Along with course content, the Miller School’s education leaders are adapting new strategies for engaging students in remote settings. For instance, the use of Zoom breakout rooms to discuss cases and polling features have enhanced interaction between faculty and students, according to Gauri Agarwal, M.D., associate dean for clinical curriculum.

“Our students in the middle of their clinical training are learning about taking a patient’s history and building communication skills using a videoconferencing platform,” Dr. Agarwal said. “Standardized patients who are provided with scripts can interact with students through this remote platform and allow them to practice these skills. Nothing can replace the ability to perform a physical exam, but we can replicate many components of a clinical encounter.”

Telehealth technology is also opening the door to other types of ‘face-to-face’ learning experiences. “We piloted a clinic session with a faculty member and one of their patients that was conducted via Zoom for Healthcare,” Dr. Agarwal said. “The patient enjoyed interacting with the student, the student was able to practice history taking and communication skills, and the faculty member was able to debrief with the student and teach a clinical pearl.”

For students taking courses at the Miller School’s regional medical campuses in Broward and Palm Beach Counties, telehealth applications can save travel time while facilitating learning, according to Sarah Bland, M.D., director of the Integrated Medicine Clerkship.

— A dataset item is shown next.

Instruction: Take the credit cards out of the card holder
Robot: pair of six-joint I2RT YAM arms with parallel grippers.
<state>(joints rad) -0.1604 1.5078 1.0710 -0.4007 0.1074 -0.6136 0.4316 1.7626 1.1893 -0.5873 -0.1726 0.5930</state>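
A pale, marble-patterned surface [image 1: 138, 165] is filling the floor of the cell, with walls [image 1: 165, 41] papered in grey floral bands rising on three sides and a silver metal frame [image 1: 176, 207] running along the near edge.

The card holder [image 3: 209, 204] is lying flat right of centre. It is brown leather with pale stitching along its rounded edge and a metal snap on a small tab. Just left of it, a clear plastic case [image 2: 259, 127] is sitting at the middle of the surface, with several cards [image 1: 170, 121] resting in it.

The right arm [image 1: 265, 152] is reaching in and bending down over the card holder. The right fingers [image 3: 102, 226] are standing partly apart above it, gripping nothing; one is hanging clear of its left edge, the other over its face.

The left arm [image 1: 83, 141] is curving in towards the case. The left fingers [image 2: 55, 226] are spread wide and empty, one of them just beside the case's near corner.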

“Clinical clerkships are all about patient interactions,” Dr. Bland said. “Telehealth can’t fully replace those clinical experiences, but technology has facilitated this new style of learning in a way that wouldn’t have been possible when I was in medical school.”

Looking Ahead

Adopting video conferencing and telehealth technology this spring may help the Miller School implement the NextGenMD curriculum in August. Rather than relying on large lecture-based classes for the first two years of medical school, the new curriculum calls for more small-group and team-based collaborative learning opportunities using clinical cases.

“Now we are thinking about how these new virtual learning technologies can best be incorporated next fall,” Dr. Bland said. “While no one would have chosen to onboard these platforms during a public health crisis, we now have an opportunity to see what will work over the long term.”

Meanwhile, both faculty members and students are looking forward to the resumption of clinical experiences.

“I was looking forward to my psychiatry rotation in a hospital or clinic setting,” said Jared Silberlust, a third-year student in the M.D./M.P.H program. “Now, we are using this time to complete our non-clinical coursework, including essays, practice questions, and exams. When it’s possible to return to clinical experiences, we will have a two-week session of seeing patients every day. That’s a great solution, giving us continuity in our clinical experiences.”

Reflecting on the Miller School’s journey, Dr. Mechaber applauded the hard work of the deans, faculty, and staff in getting the online learning platform up and running so quickly, and the ability of students to embrace the changes.

“The COVID-19 crisis has brought us all together, and that powerful sense of community will be one of the lasting benefits for our medical school,” he said.